▶ What is expected
Find every line below that contains the word "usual" and copy it out.

▶ Data below
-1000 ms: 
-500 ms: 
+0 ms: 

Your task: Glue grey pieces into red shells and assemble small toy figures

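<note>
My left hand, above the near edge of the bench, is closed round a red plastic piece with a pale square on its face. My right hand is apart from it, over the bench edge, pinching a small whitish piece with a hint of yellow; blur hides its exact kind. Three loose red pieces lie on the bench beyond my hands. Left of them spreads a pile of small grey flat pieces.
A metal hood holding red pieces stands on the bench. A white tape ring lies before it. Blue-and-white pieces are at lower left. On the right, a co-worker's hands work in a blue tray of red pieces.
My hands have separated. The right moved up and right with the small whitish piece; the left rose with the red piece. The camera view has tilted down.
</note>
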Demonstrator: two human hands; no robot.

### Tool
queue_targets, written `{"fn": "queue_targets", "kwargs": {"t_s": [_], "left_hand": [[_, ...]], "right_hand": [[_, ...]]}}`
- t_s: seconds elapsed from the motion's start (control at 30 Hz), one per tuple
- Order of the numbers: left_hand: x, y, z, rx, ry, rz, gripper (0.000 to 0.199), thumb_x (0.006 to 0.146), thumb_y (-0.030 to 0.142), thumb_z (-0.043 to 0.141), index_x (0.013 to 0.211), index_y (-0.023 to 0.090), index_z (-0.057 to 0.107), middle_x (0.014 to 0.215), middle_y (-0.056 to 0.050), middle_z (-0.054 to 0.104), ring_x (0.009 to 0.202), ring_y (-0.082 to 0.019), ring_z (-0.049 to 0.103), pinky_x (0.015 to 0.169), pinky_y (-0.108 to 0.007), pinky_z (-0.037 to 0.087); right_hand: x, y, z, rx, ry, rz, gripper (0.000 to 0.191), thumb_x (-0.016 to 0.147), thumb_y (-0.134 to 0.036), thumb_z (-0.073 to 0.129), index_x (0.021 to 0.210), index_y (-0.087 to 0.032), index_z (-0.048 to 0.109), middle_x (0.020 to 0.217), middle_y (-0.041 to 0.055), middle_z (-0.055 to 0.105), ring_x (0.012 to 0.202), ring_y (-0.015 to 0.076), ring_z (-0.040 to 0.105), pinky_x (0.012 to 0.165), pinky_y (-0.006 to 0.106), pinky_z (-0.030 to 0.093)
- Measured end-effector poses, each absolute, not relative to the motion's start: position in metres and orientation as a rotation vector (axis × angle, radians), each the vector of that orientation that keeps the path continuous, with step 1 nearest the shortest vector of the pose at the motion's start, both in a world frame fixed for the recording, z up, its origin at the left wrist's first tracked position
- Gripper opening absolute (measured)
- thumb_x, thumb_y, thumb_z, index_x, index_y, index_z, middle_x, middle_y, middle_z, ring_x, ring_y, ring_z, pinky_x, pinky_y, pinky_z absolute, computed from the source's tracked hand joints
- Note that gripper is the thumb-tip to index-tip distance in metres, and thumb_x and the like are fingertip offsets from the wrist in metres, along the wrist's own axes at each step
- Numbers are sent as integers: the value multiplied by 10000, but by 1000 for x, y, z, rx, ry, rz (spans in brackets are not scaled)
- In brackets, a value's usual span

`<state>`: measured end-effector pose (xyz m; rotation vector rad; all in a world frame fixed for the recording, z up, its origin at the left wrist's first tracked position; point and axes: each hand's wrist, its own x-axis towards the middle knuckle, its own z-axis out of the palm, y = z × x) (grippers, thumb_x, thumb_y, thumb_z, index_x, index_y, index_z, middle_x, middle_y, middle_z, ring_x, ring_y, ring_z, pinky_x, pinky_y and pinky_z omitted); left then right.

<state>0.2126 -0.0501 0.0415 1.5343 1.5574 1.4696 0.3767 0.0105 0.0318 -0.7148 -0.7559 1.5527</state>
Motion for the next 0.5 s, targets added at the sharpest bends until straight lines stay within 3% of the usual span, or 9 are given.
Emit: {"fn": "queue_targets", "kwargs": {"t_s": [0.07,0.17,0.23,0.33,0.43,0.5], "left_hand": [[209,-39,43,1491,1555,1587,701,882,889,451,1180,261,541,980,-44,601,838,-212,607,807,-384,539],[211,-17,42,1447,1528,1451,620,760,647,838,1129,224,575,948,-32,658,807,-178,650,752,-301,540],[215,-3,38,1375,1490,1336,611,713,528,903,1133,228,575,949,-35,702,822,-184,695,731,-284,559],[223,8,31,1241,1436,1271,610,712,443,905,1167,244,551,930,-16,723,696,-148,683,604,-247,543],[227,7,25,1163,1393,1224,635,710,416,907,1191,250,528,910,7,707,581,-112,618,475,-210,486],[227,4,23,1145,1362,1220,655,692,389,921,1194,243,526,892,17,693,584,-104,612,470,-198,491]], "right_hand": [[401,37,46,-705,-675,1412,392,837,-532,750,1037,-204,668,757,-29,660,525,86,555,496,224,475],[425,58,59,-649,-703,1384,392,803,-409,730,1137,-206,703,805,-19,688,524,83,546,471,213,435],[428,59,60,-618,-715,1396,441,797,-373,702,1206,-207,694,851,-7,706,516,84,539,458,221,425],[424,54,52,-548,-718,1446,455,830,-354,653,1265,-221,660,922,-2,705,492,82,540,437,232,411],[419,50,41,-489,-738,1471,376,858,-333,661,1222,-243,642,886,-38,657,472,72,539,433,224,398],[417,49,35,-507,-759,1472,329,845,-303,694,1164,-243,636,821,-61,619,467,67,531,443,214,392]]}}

▶ Solution for this exercise
- In brackets, a value's usual span
Motion for the next 0.5 s, targets added at the sharpest bends until straight lines stay within 3% of the usual span, or 9 are given.

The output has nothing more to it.